Look below for the line with "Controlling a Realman"; begin the copy there and stop after the line with "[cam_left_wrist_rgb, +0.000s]", keeping the text exact and the pictures out.

(Records excerpted from a collection)
::::::::::
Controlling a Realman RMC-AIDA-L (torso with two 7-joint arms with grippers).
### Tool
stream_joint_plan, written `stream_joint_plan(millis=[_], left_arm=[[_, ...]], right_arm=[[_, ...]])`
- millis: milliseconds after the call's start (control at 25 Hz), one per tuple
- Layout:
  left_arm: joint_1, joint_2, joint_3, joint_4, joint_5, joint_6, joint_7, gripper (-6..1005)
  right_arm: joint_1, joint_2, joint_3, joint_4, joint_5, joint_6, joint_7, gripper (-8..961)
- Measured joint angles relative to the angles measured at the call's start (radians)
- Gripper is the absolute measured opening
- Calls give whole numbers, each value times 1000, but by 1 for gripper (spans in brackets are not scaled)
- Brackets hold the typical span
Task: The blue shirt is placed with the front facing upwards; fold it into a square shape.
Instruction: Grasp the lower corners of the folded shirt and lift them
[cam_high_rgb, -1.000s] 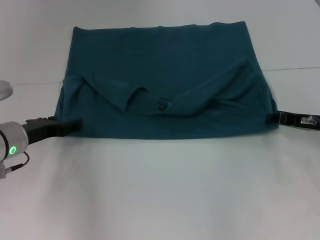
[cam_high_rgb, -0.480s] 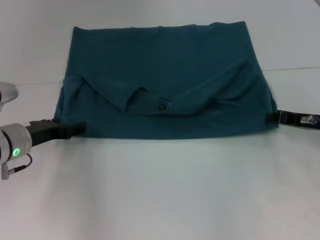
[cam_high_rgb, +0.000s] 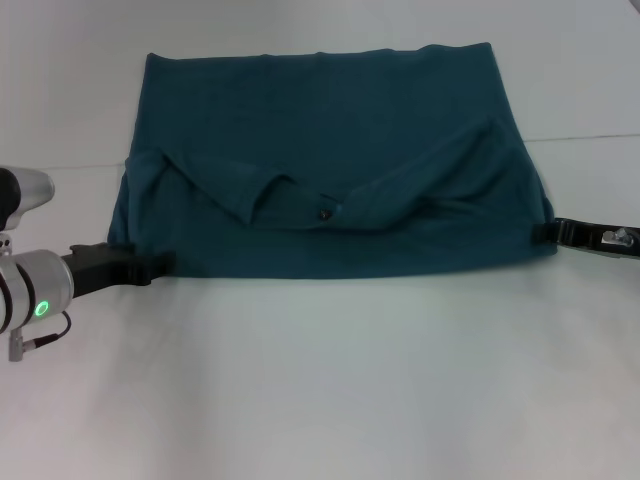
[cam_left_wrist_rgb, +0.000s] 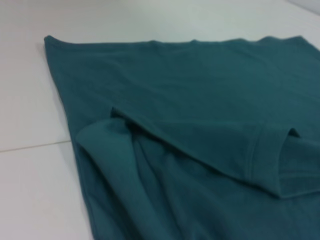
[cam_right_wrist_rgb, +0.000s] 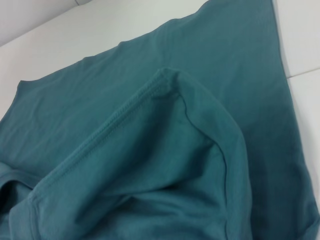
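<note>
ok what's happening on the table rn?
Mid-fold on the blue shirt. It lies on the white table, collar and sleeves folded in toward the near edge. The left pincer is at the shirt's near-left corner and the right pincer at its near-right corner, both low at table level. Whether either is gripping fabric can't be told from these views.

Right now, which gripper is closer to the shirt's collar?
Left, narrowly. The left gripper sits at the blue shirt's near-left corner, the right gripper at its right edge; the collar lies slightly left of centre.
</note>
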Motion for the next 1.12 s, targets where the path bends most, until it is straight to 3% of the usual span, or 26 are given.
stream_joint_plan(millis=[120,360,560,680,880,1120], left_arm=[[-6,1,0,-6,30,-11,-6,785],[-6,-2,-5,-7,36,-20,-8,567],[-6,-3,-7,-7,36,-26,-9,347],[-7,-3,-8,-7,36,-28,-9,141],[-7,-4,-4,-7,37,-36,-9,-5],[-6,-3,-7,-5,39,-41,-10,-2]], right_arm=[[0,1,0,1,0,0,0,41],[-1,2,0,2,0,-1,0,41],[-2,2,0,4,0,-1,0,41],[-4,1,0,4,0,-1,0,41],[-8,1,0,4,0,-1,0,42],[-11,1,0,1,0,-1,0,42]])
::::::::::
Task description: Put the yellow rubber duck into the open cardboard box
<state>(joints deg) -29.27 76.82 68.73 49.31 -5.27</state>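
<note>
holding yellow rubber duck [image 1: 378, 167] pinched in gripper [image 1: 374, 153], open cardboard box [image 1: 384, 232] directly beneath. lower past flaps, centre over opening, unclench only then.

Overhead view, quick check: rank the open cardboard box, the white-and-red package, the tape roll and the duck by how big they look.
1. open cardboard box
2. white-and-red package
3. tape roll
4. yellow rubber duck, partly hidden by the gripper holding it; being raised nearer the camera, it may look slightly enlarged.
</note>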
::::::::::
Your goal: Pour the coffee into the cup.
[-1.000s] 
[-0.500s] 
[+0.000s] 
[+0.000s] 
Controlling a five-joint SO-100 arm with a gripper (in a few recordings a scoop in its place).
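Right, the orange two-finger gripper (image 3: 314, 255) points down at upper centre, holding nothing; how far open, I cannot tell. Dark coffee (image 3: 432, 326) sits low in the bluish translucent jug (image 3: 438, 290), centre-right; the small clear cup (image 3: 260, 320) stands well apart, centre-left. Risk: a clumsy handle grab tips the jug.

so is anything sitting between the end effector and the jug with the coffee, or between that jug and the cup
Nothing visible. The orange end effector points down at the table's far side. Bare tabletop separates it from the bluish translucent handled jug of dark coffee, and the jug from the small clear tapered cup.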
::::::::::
_Result for this exercise_.
Controlling a Realman RMC-AIDA-L (torso with two 7-joint arms with grippers).
### Tool
stream_joint_plan, written `stream_joint_plan(millis=[_], left_arm=[[_, ...]], right_arm=[[_, ...]])`
- millis: milliseconds after the call's start (control at 25 Hz), one per tuple
- Layout:
  left_arm: joint_1, joint_2, joint_3, joint_4, joint_5, joint_6, joint_7, gripper (-6..1005)
  right_arm: joint_1, joint_2, joint_3, joint_4, joint_5, joint_6, joint_7, gripper (-8..961)
- Measured joint angles relative to the angles measured at the call's start (radians)
- Gripper is the absolute measured opening
- Calls give whole numbers, each value times 1000, but by 1 for gripper (spans in brackets are not scaled)
- Brackets hold the typical span
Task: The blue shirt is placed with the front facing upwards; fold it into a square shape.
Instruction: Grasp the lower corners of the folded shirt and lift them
[cam_high_rgb, -1.000s] 
[cam_high_rgb, -0.480s] 
[cam_high_rgb, +0.000s] 
[cam_left_wrist_rgb, +0.000s] 

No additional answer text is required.